ABOUT THIS TASK: Set down each line of the data below exactly.

PROVIDED DATA:

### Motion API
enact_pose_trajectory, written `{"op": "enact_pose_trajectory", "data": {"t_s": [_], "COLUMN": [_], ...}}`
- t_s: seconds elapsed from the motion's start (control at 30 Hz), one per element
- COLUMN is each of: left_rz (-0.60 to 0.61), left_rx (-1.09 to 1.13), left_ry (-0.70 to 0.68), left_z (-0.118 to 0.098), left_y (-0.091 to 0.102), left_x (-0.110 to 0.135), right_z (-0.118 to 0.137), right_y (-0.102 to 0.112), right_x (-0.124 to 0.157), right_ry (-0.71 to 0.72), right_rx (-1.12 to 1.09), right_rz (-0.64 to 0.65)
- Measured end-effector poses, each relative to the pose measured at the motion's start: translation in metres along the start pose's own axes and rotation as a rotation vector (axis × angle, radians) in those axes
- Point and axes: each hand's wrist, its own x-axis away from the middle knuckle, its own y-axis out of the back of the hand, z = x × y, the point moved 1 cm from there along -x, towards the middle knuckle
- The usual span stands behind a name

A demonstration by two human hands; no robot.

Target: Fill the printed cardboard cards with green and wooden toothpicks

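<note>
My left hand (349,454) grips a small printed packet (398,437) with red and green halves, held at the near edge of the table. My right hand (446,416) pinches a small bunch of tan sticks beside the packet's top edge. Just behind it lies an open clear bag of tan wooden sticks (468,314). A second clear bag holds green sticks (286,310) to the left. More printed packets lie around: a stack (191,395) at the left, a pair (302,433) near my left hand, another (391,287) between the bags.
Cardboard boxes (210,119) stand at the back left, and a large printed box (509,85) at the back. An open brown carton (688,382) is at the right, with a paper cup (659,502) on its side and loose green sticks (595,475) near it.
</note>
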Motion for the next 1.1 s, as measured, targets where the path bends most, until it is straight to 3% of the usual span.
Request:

ANSWER BOX:
### Motion API
enact_pose_trajectory, written `{"op": "enact_pose_trajectory", "data": {"t_s": [_], "COLUMN": [_], ...}}`
- t_s: seconds elapsed from the motion's start (control at 30 Hz), one per element
- COLUMN is each of: left_rz (-0.60 to 0.61), left_rx (-1.09 to 1.13), left_ry (-0.70 to 0.68), left_z (-0.118 to 0.098), left_y (-0.091 to 0.102), left_x (-0.110 to 0.135), right_z (-0.118 to 0.137), right_y (-0.102 to 0.112), right_x (-0.124 to 0.157), right_ry (-0.71 to 0.72), right_rx (-1.12 to 1.09), right_rz (-0.64 to 0.65)
- Measured end-effector poses, each relative to the pose measured at the motion's start: translation in metres along the start pose's own axes and rotation as a rotation vector (axis × angle, radians) in those axes
- Point and axes: each hand's wrist, its own x-axis away from the middle knuckle, its own y-axis out of the back of the hand, z = x × y, the point moved 1 cm from there along -x, towards the middle knuckle
- The usual span stands behind a name

A demonstration by two human hands; no robot.

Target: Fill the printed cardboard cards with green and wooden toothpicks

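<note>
My left hand (349,454) grips a small printed packet (398,437) with red and green halves, held at the near edge of the table. My right hand (446,416) pinches a small bunch of tan sticks beside the packet's top edge. Just behind it lies an open clear bag of tan wooden sticks (468,314). A second clear bag holds green sticks (286,310) to the left. More printed packets lie around: a stack (191,395) at the left, a pair (302,433) near my left hand, another (391,287) between the bags.
Cardboard boxes (210,119) stand at the back left, and a large printed box (509,85) at the back. An open brown carton (688,382) is at the right, with a paper cup (659,502) on its side and loose green sticks (595,475) near it.
</note>
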Motion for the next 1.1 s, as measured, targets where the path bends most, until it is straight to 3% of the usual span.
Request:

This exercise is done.